Taking only the lines of the data below from the line with "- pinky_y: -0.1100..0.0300" to the line with "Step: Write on", ends included, write them out exactly and without pictures.

Extracted data entries:
_ _ _ _ _

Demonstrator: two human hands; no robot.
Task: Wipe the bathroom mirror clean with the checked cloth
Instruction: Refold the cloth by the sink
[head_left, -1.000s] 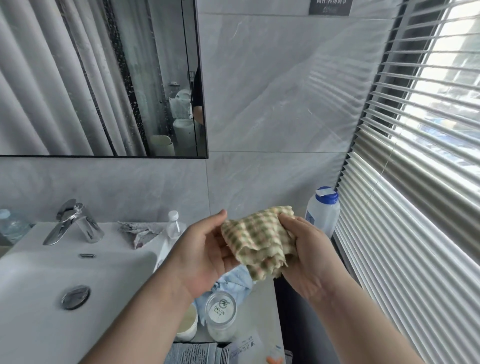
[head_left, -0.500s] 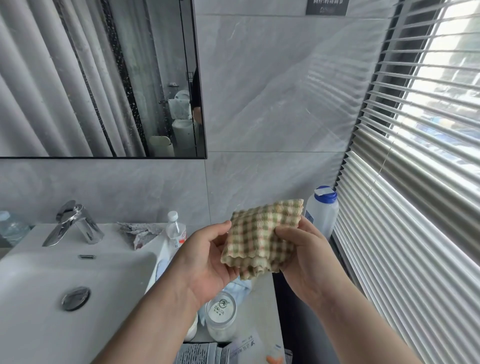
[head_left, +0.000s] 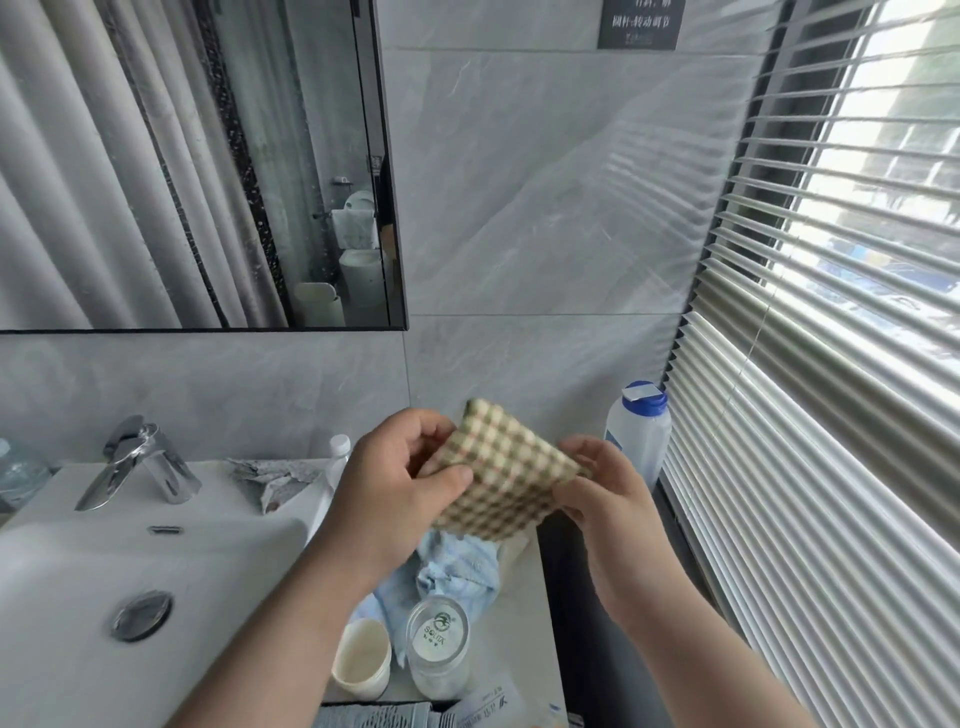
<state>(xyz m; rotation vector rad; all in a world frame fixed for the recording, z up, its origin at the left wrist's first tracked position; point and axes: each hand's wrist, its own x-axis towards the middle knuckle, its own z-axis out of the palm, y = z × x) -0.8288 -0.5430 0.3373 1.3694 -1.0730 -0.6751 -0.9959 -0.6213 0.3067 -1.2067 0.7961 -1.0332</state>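
We hold the checked cloth (head_left: 498, 467) between both hands in front of us, folded into a flat pad and tilted, with one corner pointing up toward the wall. Our left hand (head_left: 400, 483) curls round its left edge, thumb pressed on the front face; our right hand (head_left: 608, 499) pinches the right edge with the fingers bent behind it. The cloth is up in the air, well apart from the mirror (head_left: 182, 156), which hangs on the tiled wall up and to the left with specks on its glass. Just below the cloth a blue towel (head_left: 457, 566) lies crumpled on the counter (head_left: 519, 623), with a lidded jar (head_left: 436, 631) and a pale cup (head_left: 361, 657) beside it. To the left are the white basin (head_left: 78, 571) and its chrome tap (head_left: 135, 462). Behind our right hand stands a white bottle (head_left: 636, 431) with a blue cap, next to the window blinds (head_left: 805, 364).
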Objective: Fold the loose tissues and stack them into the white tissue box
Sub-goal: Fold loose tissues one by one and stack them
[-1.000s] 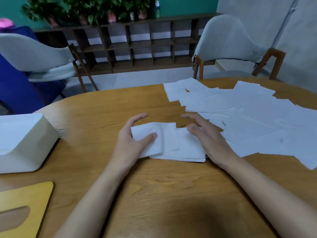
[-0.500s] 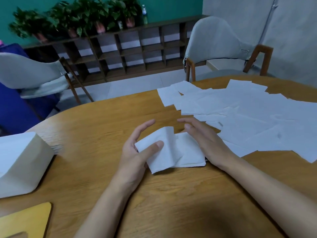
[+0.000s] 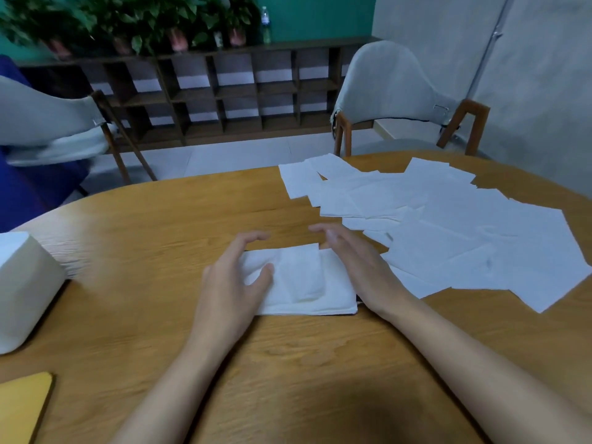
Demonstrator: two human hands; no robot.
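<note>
A small stack of folded white tissues [image 3: 304, 283] lies flat on the wooden table [image 3: 160, 238] in front of me. My left hand [image 3: 230, 283] is at the stack's left edge, with its thumb resting on the top tissue and its fingers arched loosely above the table. On the right edge, my right hand [image 3: 352, 264] lies with straight fingers against the stack. Several loose unfolded tissues [image 3: 448, 225] are spread over the table's right side. The white tissue box [image 3: 25, 290] stands at the left edge of the view, apart from both hands.
A yellow board [image 3: 22, 405] lies at the bottom left corner. Two grey chairs [image 3: 394, 91] stand beyond the table's far edge. Behind them is a dark wooden shelf [image 3: 224, 91] with potted plants on top.
My left hand had a tissue flap pinched and lifted; that flap now lies flat on the stack and the fingers have loosened. My right hand stayed at the right edge.
</note>
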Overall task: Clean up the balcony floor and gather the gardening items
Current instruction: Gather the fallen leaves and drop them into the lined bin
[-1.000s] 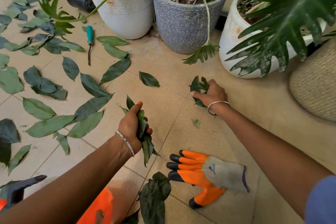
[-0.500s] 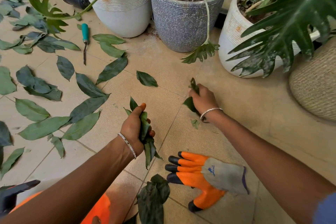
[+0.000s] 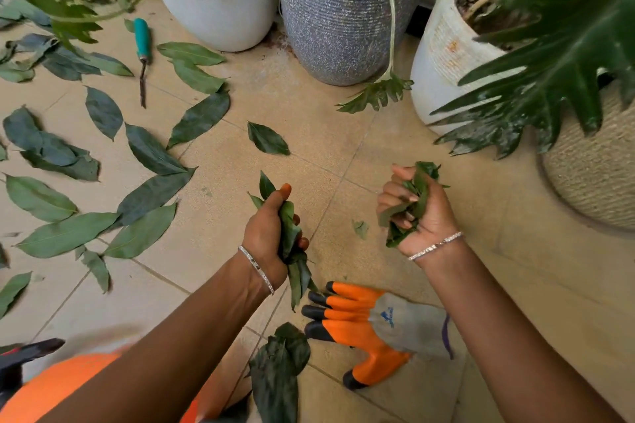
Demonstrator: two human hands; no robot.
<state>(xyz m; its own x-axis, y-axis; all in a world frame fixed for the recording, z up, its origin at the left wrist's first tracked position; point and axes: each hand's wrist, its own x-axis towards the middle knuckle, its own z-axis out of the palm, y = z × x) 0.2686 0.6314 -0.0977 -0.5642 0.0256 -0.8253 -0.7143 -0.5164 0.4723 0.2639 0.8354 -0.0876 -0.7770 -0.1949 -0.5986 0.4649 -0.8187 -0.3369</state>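
Gripping bunched leaves, left hand [image 3: 266,233] and right hand [image 3: 424,213] fisted.

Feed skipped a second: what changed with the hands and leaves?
The right hand came up off the floor and turned palm-up, now gripping the leaves it gathered there. The left hand still holds its leaf bunch; the orange glove and teal-handled tool lie where they were.

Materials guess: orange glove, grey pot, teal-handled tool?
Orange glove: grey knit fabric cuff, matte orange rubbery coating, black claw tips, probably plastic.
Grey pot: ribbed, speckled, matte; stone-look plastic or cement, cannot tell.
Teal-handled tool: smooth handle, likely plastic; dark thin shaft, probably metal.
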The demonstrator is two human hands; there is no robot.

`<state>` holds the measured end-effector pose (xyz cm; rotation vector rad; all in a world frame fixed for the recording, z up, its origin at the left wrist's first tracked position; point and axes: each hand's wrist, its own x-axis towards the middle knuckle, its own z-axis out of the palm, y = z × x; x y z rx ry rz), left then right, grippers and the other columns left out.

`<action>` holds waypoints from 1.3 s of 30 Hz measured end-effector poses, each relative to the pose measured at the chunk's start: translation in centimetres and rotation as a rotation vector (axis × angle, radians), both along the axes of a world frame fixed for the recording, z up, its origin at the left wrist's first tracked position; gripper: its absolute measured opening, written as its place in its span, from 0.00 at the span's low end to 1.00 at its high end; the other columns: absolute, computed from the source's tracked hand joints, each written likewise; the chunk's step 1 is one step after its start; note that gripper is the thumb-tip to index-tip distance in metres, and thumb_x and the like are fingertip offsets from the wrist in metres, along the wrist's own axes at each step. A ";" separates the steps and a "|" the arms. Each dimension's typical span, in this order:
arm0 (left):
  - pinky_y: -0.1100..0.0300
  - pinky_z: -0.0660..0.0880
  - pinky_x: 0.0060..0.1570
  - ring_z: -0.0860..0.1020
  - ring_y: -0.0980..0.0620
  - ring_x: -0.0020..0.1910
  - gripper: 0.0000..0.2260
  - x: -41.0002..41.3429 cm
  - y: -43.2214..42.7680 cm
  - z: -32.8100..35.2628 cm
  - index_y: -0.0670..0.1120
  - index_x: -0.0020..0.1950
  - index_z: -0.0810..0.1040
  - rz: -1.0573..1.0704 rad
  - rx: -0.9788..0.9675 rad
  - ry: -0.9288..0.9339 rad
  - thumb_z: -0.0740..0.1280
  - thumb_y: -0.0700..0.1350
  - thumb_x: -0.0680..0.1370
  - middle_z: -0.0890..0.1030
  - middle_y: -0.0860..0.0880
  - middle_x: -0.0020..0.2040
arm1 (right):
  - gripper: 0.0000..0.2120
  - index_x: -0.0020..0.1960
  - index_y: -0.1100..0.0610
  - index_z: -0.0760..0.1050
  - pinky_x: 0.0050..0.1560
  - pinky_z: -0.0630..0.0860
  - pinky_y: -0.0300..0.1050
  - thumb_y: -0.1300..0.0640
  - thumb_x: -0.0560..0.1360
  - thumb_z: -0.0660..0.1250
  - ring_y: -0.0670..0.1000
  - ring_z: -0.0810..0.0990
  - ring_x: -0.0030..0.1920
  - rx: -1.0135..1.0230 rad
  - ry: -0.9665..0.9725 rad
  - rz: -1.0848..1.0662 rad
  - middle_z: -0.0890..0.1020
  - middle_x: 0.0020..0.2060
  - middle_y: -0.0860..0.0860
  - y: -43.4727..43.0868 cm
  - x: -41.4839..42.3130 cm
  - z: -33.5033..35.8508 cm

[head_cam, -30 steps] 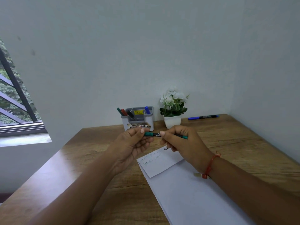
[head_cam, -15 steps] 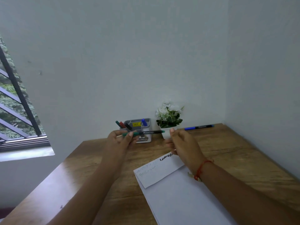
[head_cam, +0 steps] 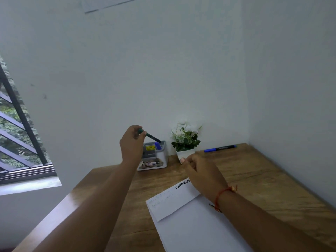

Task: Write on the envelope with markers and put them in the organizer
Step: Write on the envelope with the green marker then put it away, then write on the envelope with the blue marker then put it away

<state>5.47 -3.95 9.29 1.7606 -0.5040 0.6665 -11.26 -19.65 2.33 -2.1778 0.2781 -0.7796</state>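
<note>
Wooden surface (head_cam: 254, 179) in a white corner by a window (head_cam: 16, 135); left hand (head_cam: 131, 144) pinches green marker (head_cam: 151, 136), right hand (head_cam: 201, 173) relaxed.

Our right hand (head_cam: 200, 171) has let go of the green marker (head_cam: 151, 137) and now hangs loosely curled over the far end of the envelope (head_cam: 169, 199). Our left hand (head_cam: 131, 142) alone has carried the marker up from level to tilted, with its lower end at the top of the organizer (head_cam: 158, 161).
</note>
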 end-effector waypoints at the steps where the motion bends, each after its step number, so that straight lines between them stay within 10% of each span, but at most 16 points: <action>1: 0.57 0.78 0.54 0.82 0.51 0.50 0.07 0.4 -0.4 -0.3 0.47 0.55 0.80 -0.006 0.032 0.008 0.69 0.42 0.77 0.83 0.49 0.50 | 0.17 0.49 0.50 0.79 0.39 0.75 0.45 0.39 0.81 0.59 0.45 0.79 0.38 -0.012 0.007 0.002 0.80 0.35 0.46 0.0 0.1 -0.1; 9: 0.59 0.69 0.62 0.78 0.46 0.61 0.13 2.2 -2.4 -2.2 0.42 0.64 0.79 -0.004 0.328 0.056 0.61 0.39 0.82 0.81 0.42 0.62 | 0.19 0.48 0.49 0.78 0.46 0.80 0.51 0.36 0.79 0.58 0.46 0.81 0.43 -0.094 0.049 0.001 0.83 0.40 0.46 -0.2 0.7 -0.5; 18: 0.76 0.69 0.46 0.73 0.51 0.66 0.23 -1.1 -1.2 -3.0 0.46 0.77 0.60 -0.055 0.323 0.082 0.53 0.33 0.83 0.72 0.45 0.71 | 0.18 0.50 0.49 0.78 0.47 0.81 0.50 0.36 0.79 0.59 0.46 0.81 0.44 -0.105 0.069 0.024 0.83 0.42 0.45 -0.4 0.8 -0.8; 26: 0.57 0.78 0.49 0.77 0.60 0.50 0.16 -6.2 2.7 -6.4 0.49 0.67 0.70 -0.106 0.312 -0.015 0.66 0.43 0.79 0.79 0.55 0.52 | 0.14 0.49 0.52 0.80 0.45 0.80 0.49 0.42 0.79 0.64 0.45 0.81 0.42 -0.059 0.054 0.017 0.83 0.40 0.46 -0.3 0.1 -0.2; 33: 0.62 0.74 0.43 0.76 0.60 0.45 0.13 -4.9 4.3 -7.4 0.52 0.64 0.72 -0.121 0.548 0.087 0.66 0.48 0.79 0.78 0.58 0.48 | 0.09 0.47 0.58 0.80 0.42 0.74 0.45 0.55 0.79 0.63 0.51 0.77 0.39 0.257 0.036 -0.205 0.80 0.36 0.50 -3.7 0.3 2.4; 39: 0.72 0.69 0.42 0.75 0.63 0.47 0.16 -4.9 3.0 -8.2 0.52 0.66 0.73 -0.284 0.738 0.060 0.67 0.49 0.79 0.76 0.59 0.49 | 0.15 0.64 0.58 0.72 0.44 0.71 0.44 0.50 0.81 0.61 0.55 0.78 0.52 -0.411 0.528 -0.246 0.80 0.59 0.56 -8.2 1.7 1.4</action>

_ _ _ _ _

→ YOUR SOLUTION
  - pinky_y: -0.1100..0.0300
  - pinky_z: -0.0660..0.0880
  - pinky_x: 0.0060..0.1570
  - ring_z: -0.0860..0.1020
  - ring_y: -0.0980..0.0620
  - ring_x: -0.0020..0.1910
  - gripper: 0.0000..0.2260
  - x: -41.0002..41.3429 cm
  - y: -43.2214..42.7680 cm
  - z: -32.8100..35.2628 cm
  - index_y: -0.0670..0.1120
  - index_x: -0.0020..0.1950
  - index_z: -0.0810..0.1040
  - rz: -1.0573..1.0704 rad
  - rx: -0.9788..0.9675 rad
  - ry: -0.9288..0.9339 rad
  - thumb_z: -0.0740..0.1280
  - thumb_y: -0.0700..0.1350
  - thumb_x: -0.0680..0.1370
  - middle_z: -0.0890..0.1030
  - middle_y: -0.0860..0.0880
  - middle_x: -0.0020..0.2040
arm1 (right):
  - gripper: 0.0000..0.2120
  - index_x: -0.0020..0.1960
  - index_y: -0.1100..0.0610
  - index_z: -0.0760..0.1050
  - pinky_x: 0.0050..0.1560
  - pinky_z: -0.0630..0.0860
  - pinky_y: -0.0300..0.1050
  - thumb_y: -0.1300..0.0640
  - thumb_x: -0.0560..0.1360
  - thumb_z: -0.0660..0.1250
  - ring_y: -0.0670..0.1000
  - ring_z: -0.0810..0.0990
  - ring_x: -0.0030..0.1920
  - rx: -1.0135..1.0230 rad
  - ry: -0.9665..0.9725 rad
  - rz: -1.0848..1.0662 rad
  - middle_z: -0.0890..0.1020
  - middle_x: 0.0020..0.2060
  - middle_y: -0.0860..0.0860
  - y: -43.4727..43.0868 cm
  - x: -41.4839..42.3130 cm
  - z: -33.5033..35.8508 cm

[head_cam, -30 steps] 
[head_cam, -15 steps] 
[head_cam, +0 steps] 

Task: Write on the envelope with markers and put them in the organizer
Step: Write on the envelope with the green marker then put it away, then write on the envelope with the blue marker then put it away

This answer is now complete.